Johannes mengamati Roselia dari ujung kepala sampai ujung kaki, jelas-jelas bingung. Penampilannya mungkin sedikit berbeda, tetapi aromanya—sesuatu yang hanya bisa dirasakan oleh mereka yang memiliki garis keturunan Raphelios—jelas-jelas adalah aromanya.
Dan rambut hitam itu… Sekarang setelah dia melihat lebih dekat, rambut itu mengingatkannya pada rambut hitam Cecilia.
Mengapa Roselia berpura-pura menjadi saudara angkatnya, Antonio?
Dia menyamar dengan meyakinkan, dari pakaian maskulinnya hingga sedikit perubahan dalam suara dan perilakunya. Kalau saja bukan karena baunya, dia mungkin akan percaya bahwa dia hanyalah seorang pria yang mirip Roselia.
Meski penasaran, Johannes memutuskan bahwa Roselia pasti punya alasan untuk melakukan tindakan ini, jadi dia memutuskan untuk berpura-pura tidak tahu.
“Saya kangen bertemu Nona Roselia akhir-akhir ini. Senang bertemu dengan Anda, Antonio.”
Dia mengulurkan tangannya ke arah Roselia. Terkejut, Roselia dengan canggung menggenggamnya, menggaruk kepalanya sambil tersenyum gelisah.
“Oh, haha… Roselia akhir-akhir ini sibuk sekali. Haha…”

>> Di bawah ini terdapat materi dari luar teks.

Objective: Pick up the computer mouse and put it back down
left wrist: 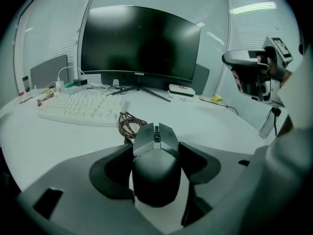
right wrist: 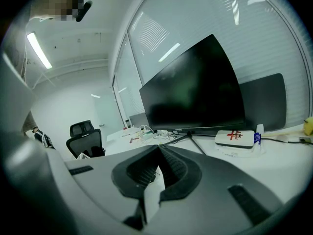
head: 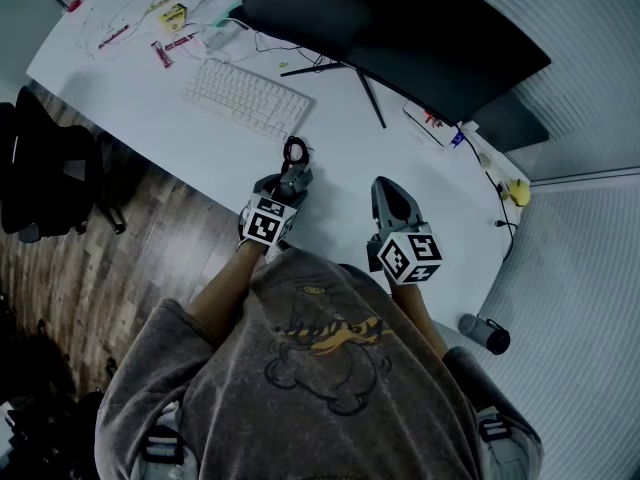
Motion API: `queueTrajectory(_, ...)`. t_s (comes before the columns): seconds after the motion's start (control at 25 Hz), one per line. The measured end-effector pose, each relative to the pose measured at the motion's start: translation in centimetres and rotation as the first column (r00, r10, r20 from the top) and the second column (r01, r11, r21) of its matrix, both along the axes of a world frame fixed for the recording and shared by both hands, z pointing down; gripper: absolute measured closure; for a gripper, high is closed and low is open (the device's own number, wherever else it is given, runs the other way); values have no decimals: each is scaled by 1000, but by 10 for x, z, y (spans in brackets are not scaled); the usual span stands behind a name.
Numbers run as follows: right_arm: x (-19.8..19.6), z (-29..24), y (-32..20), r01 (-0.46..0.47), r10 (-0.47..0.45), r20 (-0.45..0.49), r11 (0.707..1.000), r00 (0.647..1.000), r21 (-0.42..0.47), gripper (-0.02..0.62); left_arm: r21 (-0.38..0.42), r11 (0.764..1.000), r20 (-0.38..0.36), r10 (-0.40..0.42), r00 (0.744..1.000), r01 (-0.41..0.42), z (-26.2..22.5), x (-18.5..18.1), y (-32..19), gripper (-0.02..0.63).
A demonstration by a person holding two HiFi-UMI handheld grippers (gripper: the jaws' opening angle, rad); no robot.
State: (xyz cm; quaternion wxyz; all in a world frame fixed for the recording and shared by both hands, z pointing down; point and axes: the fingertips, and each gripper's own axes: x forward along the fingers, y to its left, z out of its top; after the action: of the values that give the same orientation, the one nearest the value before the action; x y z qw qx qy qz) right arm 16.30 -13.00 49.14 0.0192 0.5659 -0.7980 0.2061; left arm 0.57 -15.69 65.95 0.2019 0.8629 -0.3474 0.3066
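Dim, cool-toned pictures; ceiling strip light (right wrist: 38, 50) glares; fisheye bends and darkens edges.

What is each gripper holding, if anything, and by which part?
The left gripper clasps the dark grey computer mouse by its two flanks, behind the buttons. The right gripper, jaws together, holds nothing.

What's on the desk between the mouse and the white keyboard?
A coiled, braided cable lies between the mouse and the keyboard. The left gripper view shows it best.
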Motion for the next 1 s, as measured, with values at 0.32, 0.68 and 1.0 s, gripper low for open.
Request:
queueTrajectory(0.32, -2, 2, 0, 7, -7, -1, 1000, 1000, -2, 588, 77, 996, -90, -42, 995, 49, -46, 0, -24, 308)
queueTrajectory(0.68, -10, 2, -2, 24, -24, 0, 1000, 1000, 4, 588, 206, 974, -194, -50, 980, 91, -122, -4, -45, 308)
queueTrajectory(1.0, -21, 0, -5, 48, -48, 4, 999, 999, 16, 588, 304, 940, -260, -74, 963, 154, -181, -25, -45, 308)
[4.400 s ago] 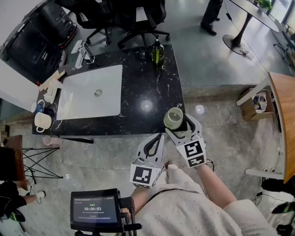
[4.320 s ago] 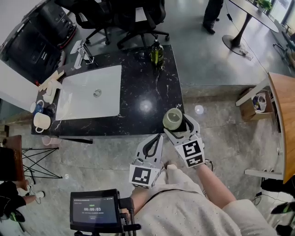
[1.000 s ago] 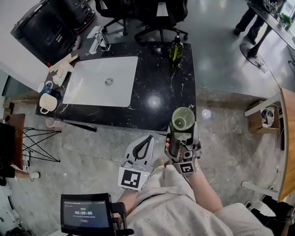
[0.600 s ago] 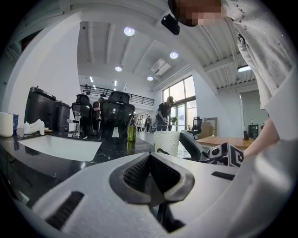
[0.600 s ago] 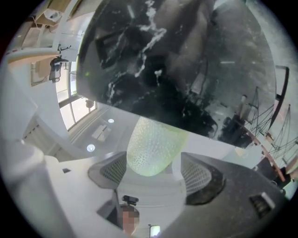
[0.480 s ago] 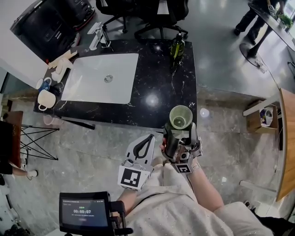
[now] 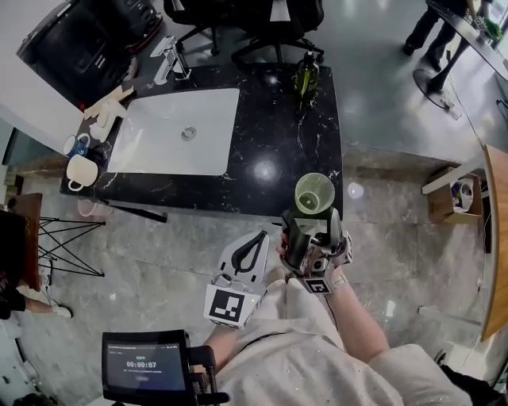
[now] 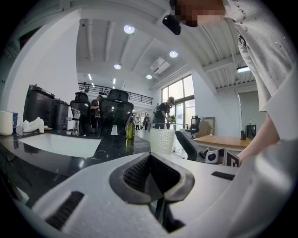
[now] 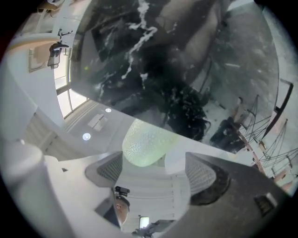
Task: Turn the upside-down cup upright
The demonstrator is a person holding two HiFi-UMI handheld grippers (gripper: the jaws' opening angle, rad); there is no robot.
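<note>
The pale green textured cup point(image 7: 314, 193) has its mouth up at the front right edge of the black marble counter point(image 7: 270, 135). In the left gripper view the cup point(image 8: 162, 141) looks to stand on the counter top. My right gripper point(image 7: 313, 218) points up at it from below the edge. Its jaws are opening, with the cup point(image 9: 145, 142) between the fingertips and a gap showing on one side. My left gripper point(image 7: 255, 242) hangs to the left in front of the counter, shut with nothing in it point(image 8: 151, 174).
A white sink point(image 7: 175, 143) with a faucet point(image 7: 171, 59) is set in the counter's left half. A green bottle point(image 7: 304, 75) stands at the back right, white mugs point(image 7: 79, 170) at the left end. Office chairs point(image 7: 262, 24) stand behind; a wooden table point(image 7: 496, 238) lies right.
Several seconds ago the right gripper held the cup with its closed bottom up; now its mouth faces up. Over the last second the right gripper rolled a little. The left gripper stayed still.
</note>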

Johannes menganggap senyum canggungnya agak menawan.
Apakah dia tidak menyadari bahwa orang-orang dari garis keturunan Raphelios dapat mengenali satu sama lain lewat bau?
Mungkin tidak ada yang mengajarinya, dan dia benar-benar tidak tahu. Memikirkan kesulitan yang pasti dihadapi Cecilia, hati Johannes terasa berat.

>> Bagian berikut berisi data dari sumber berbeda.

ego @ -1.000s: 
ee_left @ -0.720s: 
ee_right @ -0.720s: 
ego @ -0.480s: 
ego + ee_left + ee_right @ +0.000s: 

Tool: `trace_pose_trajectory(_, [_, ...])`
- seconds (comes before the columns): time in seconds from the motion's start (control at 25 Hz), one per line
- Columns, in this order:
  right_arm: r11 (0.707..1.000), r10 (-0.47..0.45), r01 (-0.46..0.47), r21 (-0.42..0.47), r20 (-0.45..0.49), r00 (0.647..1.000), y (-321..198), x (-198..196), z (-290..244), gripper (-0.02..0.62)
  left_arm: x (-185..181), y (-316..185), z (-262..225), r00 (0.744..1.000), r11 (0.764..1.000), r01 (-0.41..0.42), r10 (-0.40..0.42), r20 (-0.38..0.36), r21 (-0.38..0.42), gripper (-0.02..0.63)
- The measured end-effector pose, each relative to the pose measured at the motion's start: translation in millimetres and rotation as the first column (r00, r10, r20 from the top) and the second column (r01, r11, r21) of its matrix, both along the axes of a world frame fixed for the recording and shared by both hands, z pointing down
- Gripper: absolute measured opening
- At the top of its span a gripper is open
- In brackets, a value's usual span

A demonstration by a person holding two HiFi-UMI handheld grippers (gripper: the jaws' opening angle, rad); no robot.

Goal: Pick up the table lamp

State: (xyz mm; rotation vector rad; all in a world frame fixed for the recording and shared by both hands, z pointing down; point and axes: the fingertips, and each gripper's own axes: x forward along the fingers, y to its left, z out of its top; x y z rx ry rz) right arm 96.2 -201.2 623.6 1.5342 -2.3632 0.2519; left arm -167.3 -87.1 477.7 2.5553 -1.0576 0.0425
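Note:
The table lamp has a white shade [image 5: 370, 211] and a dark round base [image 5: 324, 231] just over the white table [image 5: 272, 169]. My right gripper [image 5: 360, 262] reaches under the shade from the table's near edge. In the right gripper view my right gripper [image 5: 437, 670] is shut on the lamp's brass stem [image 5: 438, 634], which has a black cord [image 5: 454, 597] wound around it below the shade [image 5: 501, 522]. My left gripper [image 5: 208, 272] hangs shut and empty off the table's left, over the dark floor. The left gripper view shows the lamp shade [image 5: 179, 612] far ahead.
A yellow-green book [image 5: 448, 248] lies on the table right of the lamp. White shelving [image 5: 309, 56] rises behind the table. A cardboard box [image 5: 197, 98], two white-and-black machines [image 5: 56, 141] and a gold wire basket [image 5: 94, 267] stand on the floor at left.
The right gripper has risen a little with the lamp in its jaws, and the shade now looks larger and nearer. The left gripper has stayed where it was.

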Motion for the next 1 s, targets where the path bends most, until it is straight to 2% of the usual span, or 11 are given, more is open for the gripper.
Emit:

Apakah dia memainkan peran ganda ini untuk menghindari pengawasan Duke?
Pikiran itu membuat dadanya sakit.
Jangan khawatir, Cecilia. Apa pun yang terjadi, aku di pihakmu.

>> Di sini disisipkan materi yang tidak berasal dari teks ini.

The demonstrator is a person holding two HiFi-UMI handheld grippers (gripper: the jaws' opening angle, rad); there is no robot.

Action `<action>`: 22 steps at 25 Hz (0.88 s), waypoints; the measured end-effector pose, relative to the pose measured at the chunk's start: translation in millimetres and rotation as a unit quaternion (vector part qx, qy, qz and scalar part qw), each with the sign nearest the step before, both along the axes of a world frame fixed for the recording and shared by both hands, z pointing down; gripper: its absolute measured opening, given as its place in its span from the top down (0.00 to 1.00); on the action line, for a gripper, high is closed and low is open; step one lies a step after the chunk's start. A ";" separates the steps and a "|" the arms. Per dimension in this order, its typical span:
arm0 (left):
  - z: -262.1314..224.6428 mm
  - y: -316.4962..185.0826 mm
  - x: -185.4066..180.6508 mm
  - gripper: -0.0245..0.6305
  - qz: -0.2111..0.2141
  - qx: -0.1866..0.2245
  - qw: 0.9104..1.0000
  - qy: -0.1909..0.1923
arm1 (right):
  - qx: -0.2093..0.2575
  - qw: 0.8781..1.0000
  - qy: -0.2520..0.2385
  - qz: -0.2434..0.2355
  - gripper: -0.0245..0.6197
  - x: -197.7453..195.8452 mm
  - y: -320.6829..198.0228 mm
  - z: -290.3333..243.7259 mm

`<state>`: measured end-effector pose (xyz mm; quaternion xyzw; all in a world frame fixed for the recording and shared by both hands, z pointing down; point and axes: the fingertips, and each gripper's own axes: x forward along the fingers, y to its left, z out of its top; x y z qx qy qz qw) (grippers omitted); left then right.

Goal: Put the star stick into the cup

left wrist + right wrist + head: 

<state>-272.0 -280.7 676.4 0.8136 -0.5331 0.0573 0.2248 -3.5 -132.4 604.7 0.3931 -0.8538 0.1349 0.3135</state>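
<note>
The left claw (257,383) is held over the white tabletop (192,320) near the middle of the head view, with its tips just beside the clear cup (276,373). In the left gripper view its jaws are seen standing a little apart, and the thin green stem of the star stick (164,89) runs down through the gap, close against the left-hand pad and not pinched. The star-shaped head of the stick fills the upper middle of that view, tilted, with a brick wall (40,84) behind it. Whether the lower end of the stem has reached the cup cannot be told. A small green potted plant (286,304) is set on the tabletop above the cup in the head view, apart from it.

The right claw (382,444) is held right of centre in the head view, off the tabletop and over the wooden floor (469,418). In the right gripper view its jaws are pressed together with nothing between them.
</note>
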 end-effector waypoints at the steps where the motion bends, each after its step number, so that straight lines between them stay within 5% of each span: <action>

Jika sudah tiba saatnya kau memperlihatkan dirimu sebagai putri Euciliod, aku akan berikan segalanya yang kumiliki.
Sampai saat itu… tunggulah sedikit lebih lama lagi…
Sampai aku cukup memantapkan posisimu untuk memastikan kita tidak kehilangan satu sama lain lagi seperti sebelumnya…
“Tidak apa-apa. Kalau Roselia terlalu sibuk, aku akan senang bertemu denganmu sesekali, Antonio.”
“…Maaf?”
‘Mengapa kamu…’
Roselia menahan kata-kata yang hampir keluar dari bibirnya.
Ada sesuatu tentang senyum sedih sang Marquess yang membuatnya merasa perlu menahan diri.
* * *
Roselia sedang dalam perjalanan ke kamar Claucet setelah dipanggil.
Dia pikir Claucet mungkin ingin dia membantunya mengikat rambutnya lagi, jadi dia memasuki ruang tamu tanpa banyak berpikir dan berbicara dengan santai.
“Apakah Anda memanggil saya, Lady Claucet?”
“Antonio, Yang Mulia Putri Mahkota telah mengirimi Anda surat.”
“Yang Mulia?”
Mungkinkah ini tentang pangeran muda yang dimintanya untuk diselidiki oleh Putri Mahkota?
Dia bisa saja menyampaikan informasi itu secara langsung, jadi mengapa harus mengirim surat?
Sambil merenungkan hal ini, Roselia menerima surat dari Claucet, perlahan membuka segel dan membuka amplopnya.
Namun saat dia membaca isinya, matanya terbelalak.
Berita yang tak terduga itu membuat pikirannya kacau.
Apa sih sebenarnya…
Pangeran muda itu dilaporkan meninggal enam bulan lalu?? Dan pemberitahuan kematiannya dikirim ke keluarga Bernas setengah tahun lalu??